Transcribe the records that follow. Keep every word exactly, and drop the pictures.

======== Records shown ========

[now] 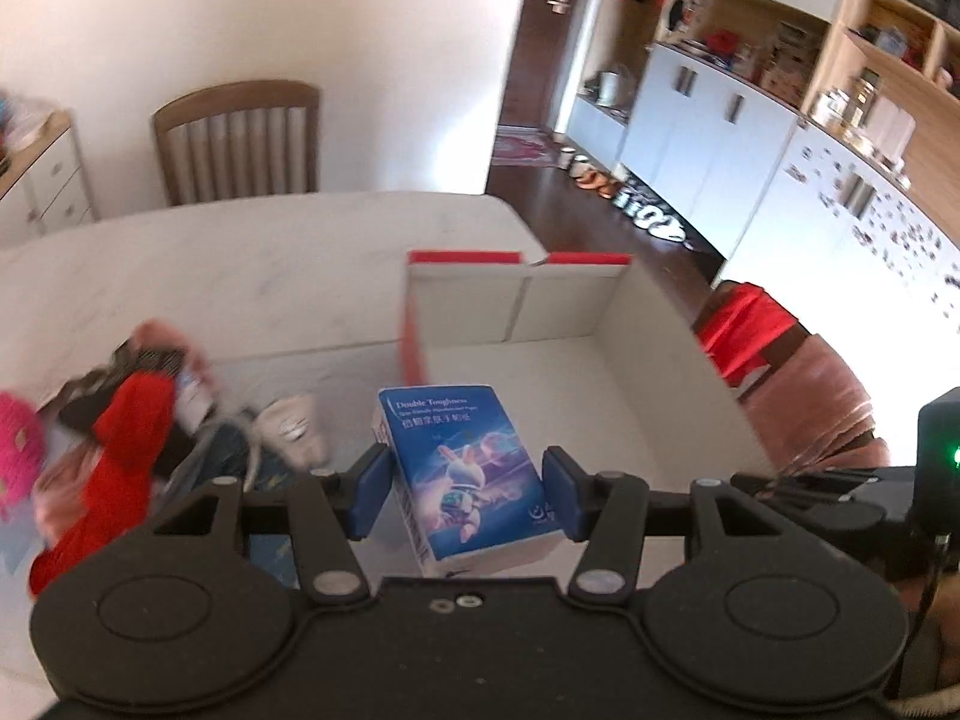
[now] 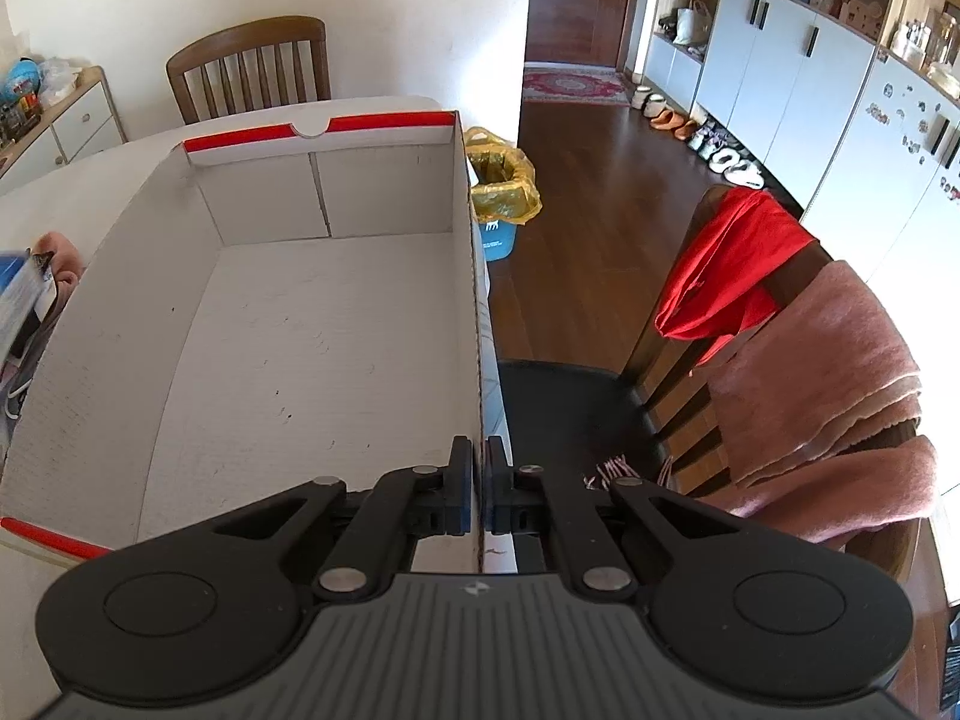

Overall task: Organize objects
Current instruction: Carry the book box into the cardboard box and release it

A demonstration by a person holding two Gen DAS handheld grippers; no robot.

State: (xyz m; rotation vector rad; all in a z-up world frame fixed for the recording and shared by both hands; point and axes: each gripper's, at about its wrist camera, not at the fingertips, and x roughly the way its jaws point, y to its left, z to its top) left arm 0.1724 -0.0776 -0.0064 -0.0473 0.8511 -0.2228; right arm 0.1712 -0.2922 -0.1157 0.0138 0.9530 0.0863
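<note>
My left gripper (image 1: pixel 467 480) is shut on a blue tissue pack (image 1: pixel 468 468) with a cartoon rabbit on it, one blue pad against each side. The pack hangs just in front of the left wall of a white cardboard box (image 1: pixel 558 306) with a red rim. In the right wrist view the box (image 2: pixel 264 198) is open and has nothing inside. My right gripper (image 2: pixel 480 456) is shut on the box's right wall, which runs between its fingers near the front corner. A blurred blue edge of the tissue pack (image 2: pixel 15 294) shows at the far left.
A blurred pile lies on the white table (image 1: pixel 240 264) left of the box, with a red cloth (image 1: pixel 120 456) and a pink item (image 1: pixel 18 438). A wooden chair (image 2: pixel 252 66) stands at the far side. Right of the box are a chair with red and pink cloths (image 2: pixel 810 372) and a yellow-lined bin (image 2: pixel 501 186).
</note>
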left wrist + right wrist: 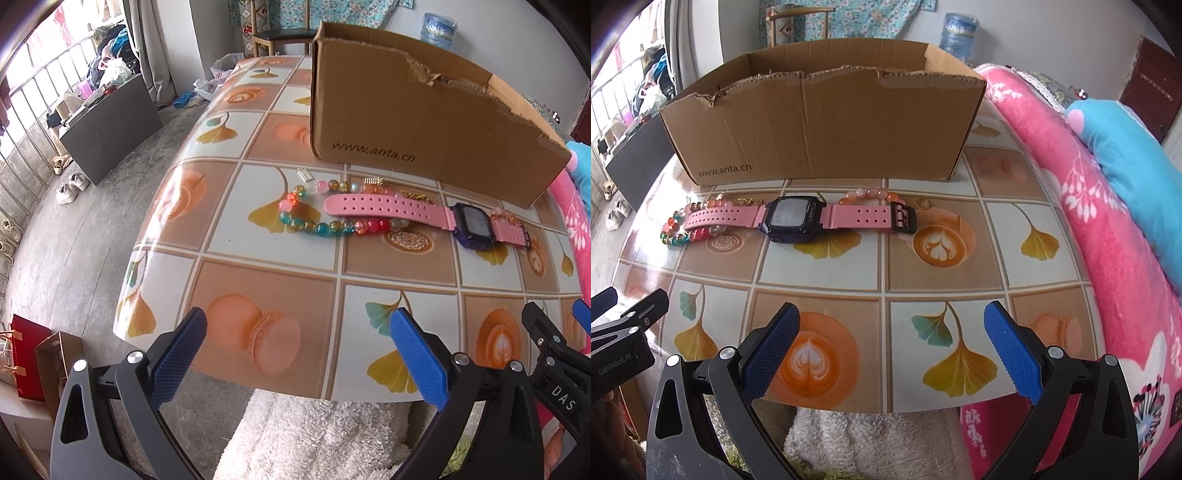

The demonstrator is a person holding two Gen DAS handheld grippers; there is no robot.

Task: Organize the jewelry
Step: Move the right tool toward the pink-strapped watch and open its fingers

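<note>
On the table, tiled oilcloth with ginkgo leaves and latte cups:

1 cardboard box, open-topped, torn upper edge, standing at the far side.
1 pink-strapped watch, laid flat and lengthwise just in front of the box.
1 multicoloured bead bracelet at the watch's left end, partly under the strap.
1 peach bead bracelet behind the buckle end.
Small gold pieces and 1 silver clip, close to the box wall.

My left claw and my right claw: both spread wide, gripping nothing, hovering over the table's near edge. The tiles between claws and jewelry lie bare. A pink blanket borders the right edge; the floor drops off left.
</note>
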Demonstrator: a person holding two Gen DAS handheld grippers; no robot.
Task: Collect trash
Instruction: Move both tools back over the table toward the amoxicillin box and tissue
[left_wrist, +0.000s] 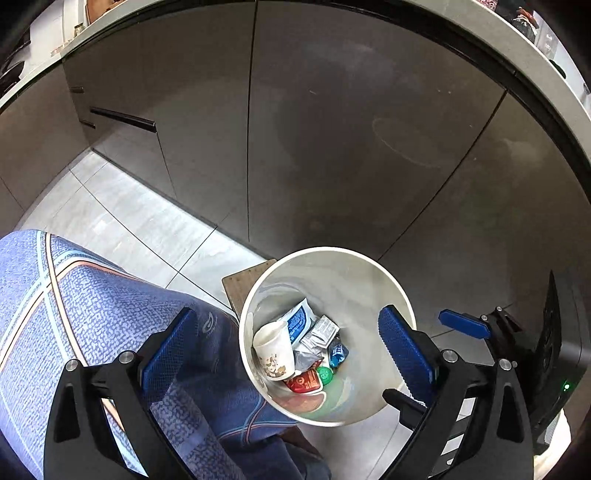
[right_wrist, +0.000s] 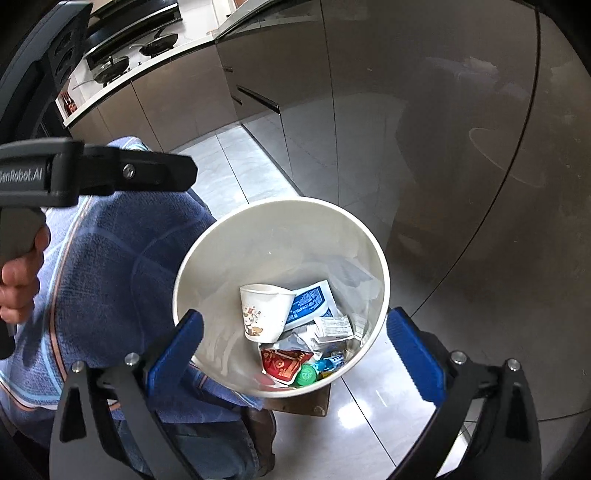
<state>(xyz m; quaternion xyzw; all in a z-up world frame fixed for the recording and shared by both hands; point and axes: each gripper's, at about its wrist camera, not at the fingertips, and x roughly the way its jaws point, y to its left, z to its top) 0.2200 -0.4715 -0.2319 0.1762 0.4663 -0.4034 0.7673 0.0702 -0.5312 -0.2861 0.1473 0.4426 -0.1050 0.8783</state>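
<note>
Both grippers hang spread and empty over the white bin — left gripper; right gripper — aimed down so litter lands beside the paper cup at lower centre.

Paper cup is covering part of the blue-white packet; wrapper print is reading too small. Bin is hiding most of the brown board beneath. Person's hand is getting cut off at the right-wrist view's left edge.
</note>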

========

■ Solution to this exercise ■
[now] 
[now] 

Overall task: Organize objects
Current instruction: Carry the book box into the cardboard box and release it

A demonstration by a person holding two Gen DAS handheld grippers; no robot.

State: (xyz m; rotation vector rad; all in a z-up world frame fixed for the recording and shared by both hands; point and axes: each gripper's, at about its wrist camera, not at the fingertips, and x roughly the way its jaws point, y to its left, z to its top) left arm 0.1724 -0.0776 -0.0064 -0.0473 0.8511 -0.2228; right arm 0.1712 -0.2922 -0.1157 0.0138 0.9530 0.0863
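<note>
My left gripper (image 1: pixel 467 480) is shut on a blue tissue pack (image 1: pixel 468 468) with a cartoon rabbit on it, one blue pad against each side. The pack hangs just in front of the left wall of a white cardboard box (image 1: pixel 558 306) with a red rim. In the right wrist view the box (image 2: pixel 264 198) is open and has nothing inside. My right gripper (image 2: pixel 480 456) is shut on the box's right wall, which runs between its fingers near the front corner. A blurred blue edge of the tissue pack (image 2: pixel 15 294) shows at the far left.
A blurred pile lies on the white table (image 1: pixel 240 264) left of the box, with a red cloth (image 1: pixel 120 456) and a pink item (image 1: pixel 18 438). A wooden chair (image 2: pixel 252 66) stands at the far side. Right of the box are a chair with red and pink cloths (image 2: pixel 810 372) and a yellow-lined bin (image 2: pixel 501 186).
</note>
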left wrist + right wrist: 

The demonstrator is a person holding two Gen DAS handheld grippers; there is no robot.

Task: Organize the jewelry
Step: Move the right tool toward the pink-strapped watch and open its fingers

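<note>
On the table, tiled oilcloth with ginkgo leaves and latte cups:

1 cardboard box, open-topped, torn upper edge, standing at the far side.
1 pink-strapped watch, laid flat and lengthwise just in front of the box.
1 multicoloured bead bracelet at the watch's left end, partly under the strap.
1 peach bead bracelet behind the buckle end.
Small gold pieces and 1 silver clip, close to the box wall.

My left claw and my right claw: both spread wide, gripping nothing, hovering over the table's near edge. The tiles between claws and jewelry lie bare. A pink blanket borders the right edge; the floor drops off left.
</note>
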Demonstrator: a person holding two Gen DAS handheld grippers; no robot.
Task: Collect trash
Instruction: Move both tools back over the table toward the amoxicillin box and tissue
[left_wrist, +0.000s] 
[right_wrist, +0.000s] 
<state>(xyz m; quaternion xyzw; all in a z-up world frame fixed for the recording and shared by both hands; point and axes: each gripper's, at about its wrist camera, not at the fingertips, and x roughly the way its jaws point, y to its left, z to its top) 0.2200 -0.4715 -0.2319 0.1762 0.4663 -0.4034 0.7673 0.0702 -0.5312 -0.2861 0.1473 0.4426 -0.1050 0.8783</state>
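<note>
Both grippers hang spread and empty over the white bin — left gripper; right gripper — aimed down so litter lands beside the paper cup at lower centre.

Paper cup is covering part of the blue-white packet; wrapper print is reading too small. Bin is hiding most of the brown board beneath. Person's hand is getting cut off at the right-wrist view's left edge.
</note>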

What the exercise required has been answered in full.